16  Transformations

16.1 Objectives

  1. Determine the distribution of a transformed discrete random variable using appropriate methods, and use it to calculate probabilities.

  2. Determine the distribution of a transformed continuous random variable using appropriate methods, and use it to calculate probabilities.

  3. Determine the distribution of a transformation of multivariate random variables using simulation, and use it to calculate probabilities.

16.2 Transformations

Throughout our coverage of random variables, we have mentioned transformations of random variables. These have been in the context of linear transformations. We have discussed expected value and variance of linear transformations. Recall that \(\mbox{E}(aX+b)=a\mbox{E}(X)+b\) and \(\mbox{Var}(aX+b)=a^2\mbox{Var}(X)\).

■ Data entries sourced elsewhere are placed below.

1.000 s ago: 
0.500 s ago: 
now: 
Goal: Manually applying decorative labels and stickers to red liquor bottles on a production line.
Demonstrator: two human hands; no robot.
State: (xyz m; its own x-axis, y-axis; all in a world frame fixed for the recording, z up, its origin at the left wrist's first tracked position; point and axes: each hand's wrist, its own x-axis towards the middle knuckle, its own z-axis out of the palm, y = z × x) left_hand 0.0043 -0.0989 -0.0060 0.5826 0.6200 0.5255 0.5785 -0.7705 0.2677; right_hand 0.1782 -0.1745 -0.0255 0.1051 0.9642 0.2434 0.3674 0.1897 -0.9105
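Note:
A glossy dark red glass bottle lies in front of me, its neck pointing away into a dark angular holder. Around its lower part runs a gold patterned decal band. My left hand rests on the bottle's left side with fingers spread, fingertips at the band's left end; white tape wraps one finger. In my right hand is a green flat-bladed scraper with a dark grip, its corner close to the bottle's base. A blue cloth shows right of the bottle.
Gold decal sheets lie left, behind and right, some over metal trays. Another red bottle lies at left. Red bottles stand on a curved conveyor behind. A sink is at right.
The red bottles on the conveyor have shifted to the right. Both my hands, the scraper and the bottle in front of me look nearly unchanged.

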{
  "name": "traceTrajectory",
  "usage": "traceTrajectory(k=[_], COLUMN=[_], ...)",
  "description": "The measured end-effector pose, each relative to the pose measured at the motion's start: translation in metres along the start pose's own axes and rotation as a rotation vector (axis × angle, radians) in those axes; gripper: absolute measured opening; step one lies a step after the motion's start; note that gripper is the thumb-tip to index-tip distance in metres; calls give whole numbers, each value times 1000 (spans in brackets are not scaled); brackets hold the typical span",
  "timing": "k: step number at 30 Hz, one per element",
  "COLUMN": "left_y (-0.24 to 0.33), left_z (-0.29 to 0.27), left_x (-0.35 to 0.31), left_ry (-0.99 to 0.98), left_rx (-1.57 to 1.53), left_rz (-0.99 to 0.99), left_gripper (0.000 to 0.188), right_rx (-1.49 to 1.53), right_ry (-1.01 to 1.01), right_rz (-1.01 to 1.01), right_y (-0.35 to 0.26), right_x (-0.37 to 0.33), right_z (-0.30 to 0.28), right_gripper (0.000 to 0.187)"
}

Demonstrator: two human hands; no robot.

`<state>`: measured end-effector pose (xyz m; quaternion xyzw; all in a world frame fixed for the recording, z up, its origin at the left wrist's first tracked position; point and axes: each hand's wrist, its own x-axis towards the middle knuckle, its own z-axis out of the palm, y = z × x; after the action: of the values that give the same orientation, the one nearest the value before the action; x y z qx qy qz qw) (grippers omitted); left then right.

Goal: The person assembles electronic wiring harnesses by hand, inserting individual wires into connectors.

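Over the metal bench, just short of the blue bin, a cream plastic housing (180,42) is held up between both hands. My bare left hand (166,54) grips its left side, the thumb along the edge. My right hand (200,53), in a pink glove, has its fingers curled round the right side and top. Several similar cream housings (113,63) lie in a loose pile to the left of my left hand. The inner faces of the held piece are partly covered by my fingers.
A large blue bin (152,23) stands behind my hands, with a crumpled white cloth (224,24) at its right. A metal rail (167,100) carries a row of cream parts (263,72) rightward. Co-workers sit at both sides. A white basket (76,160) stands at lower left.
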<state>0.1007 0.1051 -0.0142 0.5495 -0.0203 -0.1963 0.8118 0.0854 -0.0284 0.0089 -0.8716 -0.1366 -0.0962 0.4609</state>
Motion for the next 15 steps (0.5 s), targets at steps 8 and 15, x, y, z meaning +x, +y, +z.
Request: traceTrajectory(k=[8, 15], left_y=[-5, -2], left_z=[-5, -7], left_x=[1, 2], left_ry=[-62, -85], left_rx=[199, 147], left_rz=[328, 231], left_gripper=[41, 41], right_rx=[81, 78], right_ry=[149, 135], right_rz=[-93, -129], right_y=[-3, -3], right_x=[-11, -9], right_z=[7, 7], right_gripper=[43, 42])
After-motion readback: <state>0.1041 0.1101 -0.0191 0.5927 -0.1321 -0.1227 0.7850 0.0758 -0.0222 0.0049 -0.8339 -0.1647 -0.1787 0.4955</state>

In this chapter, we will discuss transformations of random variables in general, beyond the linear case.

16.2.1 Transformations of discrete random variables

Let \(X\) be a discrete random variable and let \(g\) be a function. The variable \(Y=g(X)\) is a discrete random variable with pmf:

\[ f_Y(y)=\mbox{P}(Y=y)=\sum_{\forall x: g(x)=y}\mbox{P}(X=x)=\sum_{\forall x: g(x)=y}f_X(x) \]

An example would help since the notation can be confusing.

Example:
Suppose \(X\) is a discrete random variable with pmf: \[ f_X(x)=\left\{\begin{array}{ll} 0.05, & x=-2 \\ 0.10, & x=-1 \\ 0.35, & x=0 \\ 0.30, & x=1 \\ 0.20, & x=2 \\ 0, & \mbox{otherwise} \end{array}\right. \]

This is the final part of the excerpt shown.